— Пусть это не укладывается в твоем ученом мозгу, но Брендель добровольцем пошел в СС, потому что надеялся таким путем вызволить своего отца из концлагеря. Только это ему не помогло, как никому не помогало. Гейнц сразу отправили за Гарц, в Польшу… А отец вернулся из Бухенвальда — в урне. Мать жива до сих пор. По крайней мере получает пенсию.
— Ну а ты, Иоганн, ты-то стал сам себе голова?
— В конце концов, пожалуй, что и стал. В Африке, под Тобруком, если ты знаешь, что это такое. Когда далеко не все еще было perduto[12]
, как выражаются макаронники. И вот, стало быть, стою это я одиноко в охранении и говорю себе, Иоганн, говорю я себе, когда солнце спрячется вон за той оливковой рощей, тогда, Иоганн, пора шабашить. Там ведь разом темнеет. Выбрался я из своего окопчика, сперва полз, а потом шагал, но, как на грех, не обнаружил поблизости ни одного «томми». Тут я раскурил толстую трофейную сигару, любимый сорт Черчилля, и подумал, что если он тебя и не увидит, то непременно унюхает. По-моему и вышло. Английский часовой вел себя так, словно с самого обеда меня дожидался. Он любезно отобрал у меня винтовку, дал мне докурить сигару. Но все равно ведь этому никто не поверит. Знаешь, я не зря остался на островах, когда кончилась война и плен. Англичане народ воспитанный, а континент все равно был сожжен. Я делал все, что можно делать, имея две здоровых руки. И воровал все, что можно украсть, имея два открытых глаза. И вскорости лихо овладел по меньшей мере пятью профессиями. Под конец я стал трубочистом, chimney sweep, от себя, не от хозяина. Автомобильчик завел, «ситроен» старенький, женщин имел красивых, молоденьких, каждые две недели уезжал на викенд, seaside, big money[13] при моих-то доходах.Все, кто слушал, смеются. Ворак тоже слушал, но он не смеется. Иоганн использует паузу, чтобы не спеша раскурить сигару.
— Но потом черт дернул парней с лондонского телевидения в один прекрасный вечер — примерно в начале декабря пятьдесят седьмого — показать фильм про ГДР: рождество в Рудных горах. Тогда шел снег — ну, как у них на островах вообще идет снег, — большие такие хлопья, а на земле ничего не остается. И тут я — сам себе голова — взял сотню английских фунтов, сколько разрешалось вывозить, а сверх того почти ничего и неделю спустя оказался утречком на контрольно-пропускном пункте в Берлине. Господа, говорю я нашим пограничникам, меня зовут Иоганн Шрайнер, это написано черным по белому в моем паспорте, и мне хотелось бы к рождеству быть на родине, к рождеству and so on[14]
. Думаешь, они сильно обрадовались, что я наконец к ним припожаловал? Они вдруг стали учтивее, чем сами англичане. Хотели спровадить меня в лагерь для перемещенных лиц. Небось подумали, что у меня не все дома. Ну, тут из меня вся вежливость улетучилась. И я им прямо сказал, поцелуйте, говорю, меня and so on. Само собой, не по-английски, а как говорят у нас, смачно так. И тогда пограничник ответил мне на том же самом языке, а может, и еще более смачно. Он ведь больше моего практиковался. Ну, поговорили мы, значит, а к рождеству я уже был дома, сидел возле елки у брата. Тогда он еще был литейщиком, теперь он парторг на большой стройке. И уж столько на нем висит дел, тебе, товарищ писатель, и во сне не снилось.— Ну, а сейчас ты сам себе голова?

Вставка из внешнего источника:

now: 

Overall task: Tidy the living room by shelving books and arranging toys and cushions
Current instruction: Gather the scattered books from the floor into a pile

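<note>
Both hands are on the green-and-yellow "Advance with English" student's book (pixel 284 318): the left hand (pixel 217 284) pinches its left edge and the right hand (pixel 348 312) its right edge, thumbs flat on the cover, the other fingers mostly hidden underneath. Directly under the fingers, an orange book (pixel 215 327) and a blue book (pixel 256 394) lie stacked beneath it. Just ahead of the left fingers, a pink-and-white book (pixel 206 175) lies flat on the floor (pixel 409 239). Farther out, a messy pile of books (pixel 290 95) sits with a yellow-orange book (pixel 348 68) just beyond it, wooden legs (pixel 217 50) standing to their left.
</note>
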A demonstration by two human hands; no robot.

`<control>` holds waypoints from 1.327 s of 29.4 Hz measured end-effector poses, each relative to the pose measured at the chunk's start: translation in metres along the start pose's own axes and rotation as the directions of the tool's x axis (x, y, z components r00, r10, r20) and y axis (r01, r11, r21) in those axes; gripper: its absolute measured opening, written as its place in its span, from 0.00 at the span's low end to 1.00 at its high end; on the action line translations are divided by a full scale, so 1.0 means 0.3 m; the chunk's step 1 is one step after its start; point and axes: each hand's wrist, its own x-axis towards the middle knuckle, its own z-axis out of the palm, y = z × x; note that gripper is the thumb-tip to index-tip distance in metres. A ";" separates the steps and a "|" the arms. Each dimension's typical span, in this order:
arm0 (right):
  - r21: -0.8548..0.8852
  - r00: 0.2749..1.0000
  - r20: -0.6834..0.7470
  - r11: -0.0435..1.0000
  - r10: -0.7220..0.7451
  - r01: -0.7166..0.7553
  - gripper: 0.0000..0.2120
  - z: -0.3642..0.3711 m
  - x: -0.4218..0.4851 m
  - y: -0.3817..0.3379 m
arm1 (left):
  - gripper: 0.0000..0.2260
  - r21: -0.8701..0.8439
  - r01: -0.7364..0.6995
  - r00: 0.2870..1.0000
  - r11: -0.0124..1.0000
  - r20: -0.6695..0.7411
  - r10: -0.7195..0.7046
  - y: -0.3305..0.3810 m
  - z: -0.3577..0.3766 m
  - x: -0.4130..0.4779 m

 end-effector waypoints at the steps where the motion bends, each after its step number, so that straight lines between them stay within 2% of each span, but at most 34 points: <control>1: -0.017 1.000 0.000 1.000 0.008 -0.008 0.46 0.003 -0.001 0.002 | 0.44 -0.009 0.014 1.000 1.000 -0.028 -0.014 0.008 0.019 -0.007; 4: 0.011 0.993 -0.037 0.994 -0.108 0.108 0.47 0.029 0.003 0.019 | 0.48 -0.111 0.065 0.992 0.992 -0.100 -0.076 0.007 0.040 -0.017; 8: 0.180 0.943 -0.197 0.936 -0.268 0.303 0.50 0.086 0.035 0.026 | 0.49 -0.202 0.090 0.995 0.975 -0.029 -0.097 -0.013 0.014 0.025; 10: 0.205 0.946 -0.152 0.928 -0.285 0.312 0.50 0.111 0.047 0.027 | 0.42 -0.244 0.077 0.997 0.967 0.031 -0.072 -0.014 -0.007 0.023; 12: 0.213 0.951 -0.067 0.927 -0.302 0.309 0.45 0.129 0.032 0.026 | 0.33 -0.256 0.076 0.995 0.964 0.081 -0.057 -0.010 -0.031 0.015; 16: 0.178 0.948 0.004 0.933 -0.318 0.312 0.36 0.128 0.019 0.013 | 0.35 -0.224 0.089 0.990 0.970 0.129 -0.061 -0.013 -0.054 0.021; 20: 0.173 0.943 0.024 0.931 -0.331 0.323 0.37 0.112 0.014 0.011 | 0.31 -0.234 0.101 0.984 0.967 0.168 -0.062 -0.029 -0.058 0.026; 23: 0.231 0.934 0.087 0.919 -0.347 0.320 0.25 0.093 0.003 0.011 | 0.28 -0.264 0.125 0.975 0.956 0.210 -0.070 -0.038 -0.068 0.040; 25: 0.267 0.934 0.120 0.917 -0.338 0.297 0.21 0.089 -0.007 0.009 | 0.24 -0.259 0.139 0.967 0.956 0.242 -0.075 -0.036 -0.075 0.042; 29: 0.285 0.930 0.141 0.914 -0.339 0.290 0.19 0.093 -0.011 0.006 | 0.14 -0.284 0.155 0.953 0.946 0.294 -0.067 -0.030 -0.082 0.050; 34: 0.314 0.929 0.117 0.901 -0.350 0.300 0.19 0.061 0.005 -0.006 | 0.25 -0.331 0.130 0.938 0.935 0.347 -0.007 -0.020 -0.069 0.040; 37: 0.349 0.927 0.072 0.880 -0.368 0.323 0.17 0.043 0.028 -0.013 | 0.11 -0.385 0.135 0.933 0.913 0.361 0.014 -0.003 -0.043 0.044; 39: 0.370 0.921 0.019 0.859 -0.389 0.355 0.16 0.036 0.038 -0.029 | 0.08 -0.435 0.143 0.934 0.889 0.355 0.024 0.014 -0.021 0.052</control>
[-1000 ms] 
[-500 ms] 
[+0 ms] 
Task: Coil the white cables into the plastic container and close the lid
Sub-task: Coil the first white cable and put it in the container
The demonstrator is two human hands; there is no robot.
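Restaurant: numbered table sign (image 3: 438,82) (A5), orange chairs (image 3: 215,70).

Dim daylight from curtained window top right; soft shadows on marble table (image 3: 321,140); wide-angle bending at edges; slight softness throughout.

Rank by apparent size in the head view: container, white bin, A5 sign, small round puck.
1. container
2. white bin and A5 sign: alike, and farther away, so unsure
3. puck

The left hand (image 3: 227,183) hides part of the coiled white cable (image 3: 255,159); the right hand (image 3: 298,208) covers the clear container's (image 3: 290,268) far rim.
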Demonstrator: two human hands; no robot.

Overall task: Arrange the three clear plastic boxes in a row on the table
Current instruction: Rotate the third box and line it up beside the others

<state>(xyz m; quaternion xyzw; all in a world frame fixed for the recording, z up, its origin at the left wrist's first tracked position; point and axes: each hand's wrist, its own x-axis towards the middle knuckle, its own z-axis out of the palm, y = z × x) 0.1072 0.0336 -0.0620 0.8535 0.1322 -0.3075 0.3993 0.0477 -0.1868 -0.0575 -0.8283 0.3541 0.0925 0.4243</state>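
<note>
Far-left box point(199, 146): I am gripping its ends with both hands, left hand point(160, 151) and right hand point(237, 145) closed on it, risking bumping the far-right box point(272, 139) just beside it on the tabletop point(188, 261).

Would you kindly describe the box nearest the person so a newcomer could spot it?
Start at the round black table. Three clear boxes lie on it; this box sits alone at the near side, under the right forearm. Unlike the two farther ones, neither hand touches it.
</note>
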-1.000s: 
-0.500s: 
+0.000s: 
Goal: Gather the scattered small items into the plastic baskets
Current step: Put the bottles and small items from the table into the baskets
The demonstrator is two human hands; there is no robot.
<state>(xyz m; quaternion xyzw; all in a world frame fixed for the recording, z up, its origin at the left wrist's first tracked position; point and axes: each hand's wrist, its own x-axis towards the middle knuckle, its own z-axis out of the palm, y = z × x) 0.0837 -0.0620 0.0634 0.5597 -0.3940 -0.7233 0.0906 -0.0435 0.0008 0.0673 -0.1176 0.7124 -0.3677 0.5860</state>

Вопрос задал костлявый, как щука, тип в дорогом твидовом костюме, он же Ганс Шурих, некогда прозванный Плевком (возможно потому, что и в самом деле цветом волос походил на плевок в кружке пива), а ныне, и уже давно, проживающий на Западе, во Франкфурте-на-Майне, где он развозит галантерею. Иоганн снова использует паузу, после чего говорит:
— Лично я доволен. У меня работа — лучше не надо. Хочешь — веришь, хочешь — нет, я каждый день с радостью иду на работу. Тут я king[15]
. И эту работу у меня никто не отнимет. Ну а насчет семьи, так это еще вопрос, сидит ли она у тебя на шее, или бросается тебе на шею в твоем-то возрасте. — И, словно комментируя свою теорию о двух возможностях, Иоганн выкладывает на стол фотографию, где сняты работящая жена и две хорошеньких дочери. — Славные девочки — все три, — говорит Иоганн.